● **INSTRUCTIONS TO FOLLOW**
How many lines of the data contain the word "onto"? Give only that number.

[Start of Attachment]

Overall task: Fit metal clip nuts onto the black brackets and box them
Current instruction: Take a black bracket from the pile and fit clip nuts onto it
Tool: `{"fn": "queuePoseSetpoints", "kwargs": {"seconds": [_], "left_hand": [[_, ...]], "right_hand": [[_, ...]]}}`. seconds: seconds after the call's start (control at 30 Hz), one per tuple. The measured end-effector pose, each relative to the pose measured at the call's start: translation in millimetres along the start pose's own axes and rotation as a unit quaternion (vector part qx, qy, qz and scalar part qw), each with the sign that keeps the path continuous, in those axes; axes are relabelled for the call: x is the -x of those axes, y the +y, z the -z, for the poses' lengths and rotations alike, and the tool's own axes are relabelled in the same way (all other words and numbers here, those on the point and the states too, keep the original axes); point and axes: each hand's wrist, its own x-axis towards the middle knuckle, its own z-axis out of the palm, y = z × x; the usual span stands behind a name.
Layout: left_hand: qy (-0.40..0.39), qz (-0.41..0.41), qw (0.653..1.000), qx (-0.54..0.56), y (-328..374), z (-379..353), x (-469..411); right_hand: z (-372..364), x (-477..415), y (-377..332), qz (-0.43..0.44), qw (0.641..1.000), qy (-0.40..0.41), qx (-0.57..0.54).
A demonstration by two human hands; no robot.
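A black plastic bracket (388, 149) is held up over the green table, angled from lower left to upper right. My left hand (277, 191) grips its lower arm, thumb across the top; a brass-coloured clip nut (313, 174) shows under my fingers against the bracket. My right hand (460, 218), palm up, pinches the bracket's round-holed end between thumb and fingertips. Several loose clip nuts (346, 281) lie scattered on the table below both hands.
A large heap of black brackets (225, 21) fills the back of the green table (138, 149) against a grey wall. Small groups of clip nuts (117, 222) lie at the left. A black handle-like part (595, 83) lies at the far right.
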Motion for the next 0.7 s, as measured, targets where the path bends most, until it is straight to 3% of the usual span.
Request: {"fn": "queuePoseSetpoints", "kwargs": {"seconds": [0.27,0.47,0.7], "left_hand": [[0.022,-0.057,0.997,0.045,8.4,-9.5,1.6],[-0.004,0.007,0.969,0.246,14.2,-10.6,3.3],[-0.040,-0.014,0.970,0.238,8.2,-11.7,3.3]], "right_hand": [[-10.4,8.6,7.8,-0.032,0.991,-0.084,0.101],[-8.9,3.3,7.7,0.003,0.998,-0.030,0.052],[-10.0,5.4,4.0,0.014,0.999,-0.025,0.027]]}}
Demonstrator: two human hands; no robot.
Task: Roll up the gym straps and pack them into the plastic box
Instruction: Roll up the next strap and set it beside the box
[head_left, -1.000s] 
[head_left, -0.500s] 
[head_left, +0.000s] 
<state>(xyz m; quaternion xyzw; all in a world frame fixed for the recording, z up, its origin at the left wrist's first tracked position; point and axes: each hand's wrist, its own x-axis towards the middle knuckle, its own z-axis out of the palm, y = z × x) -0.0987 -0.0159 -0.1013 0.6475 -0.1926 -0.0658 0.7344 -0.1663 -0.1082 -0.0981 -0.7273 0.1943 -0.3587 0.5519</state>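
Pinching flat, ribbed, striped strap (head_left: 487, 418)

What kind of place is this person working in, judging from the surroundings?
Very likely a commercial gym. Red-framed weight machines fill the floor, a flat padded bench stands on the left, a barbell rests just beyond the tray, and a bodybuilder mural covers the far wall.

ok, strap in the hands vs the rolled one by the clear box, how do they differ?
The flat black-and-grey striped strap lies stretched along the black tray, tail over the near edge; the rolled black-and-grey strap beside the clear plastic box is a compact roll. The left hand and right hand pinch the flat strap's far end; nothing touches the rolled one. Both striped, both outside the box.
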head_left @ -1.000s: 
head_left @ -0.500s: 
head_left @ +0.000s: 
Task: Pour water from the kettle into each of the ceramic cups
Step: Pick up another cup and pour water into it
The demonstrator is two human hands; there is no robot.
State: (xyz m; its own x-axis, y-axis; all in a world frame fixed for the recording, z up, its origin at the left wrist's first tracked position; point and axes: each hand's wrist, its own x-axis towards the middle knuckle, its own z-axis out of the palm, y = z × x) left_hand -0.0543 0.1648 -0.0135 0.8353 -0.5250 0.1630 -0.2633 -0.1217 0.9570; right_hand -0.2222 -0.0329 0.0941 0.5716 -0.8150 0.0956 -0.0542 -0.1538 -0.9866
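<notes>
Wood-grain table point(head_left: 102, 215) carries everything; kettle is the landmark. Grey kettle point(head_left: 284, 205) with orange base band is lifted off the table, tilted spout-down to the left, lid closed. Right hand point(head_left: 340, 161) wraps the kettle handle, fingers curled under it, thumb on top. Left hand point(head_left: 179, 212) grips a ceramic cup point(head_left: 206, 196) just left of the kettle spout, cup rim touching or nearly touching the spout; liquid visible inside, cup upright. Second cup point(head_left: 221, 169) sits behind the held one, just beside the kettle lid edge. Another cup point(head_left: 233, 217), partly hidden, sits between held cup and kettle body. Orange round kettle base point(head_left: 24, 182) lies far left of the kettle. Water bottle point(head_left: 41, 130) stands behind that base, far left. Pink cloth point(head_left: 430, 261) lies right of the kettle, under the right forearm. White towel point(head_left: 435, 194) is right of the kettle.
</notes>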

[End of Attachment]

● **REPLY**
2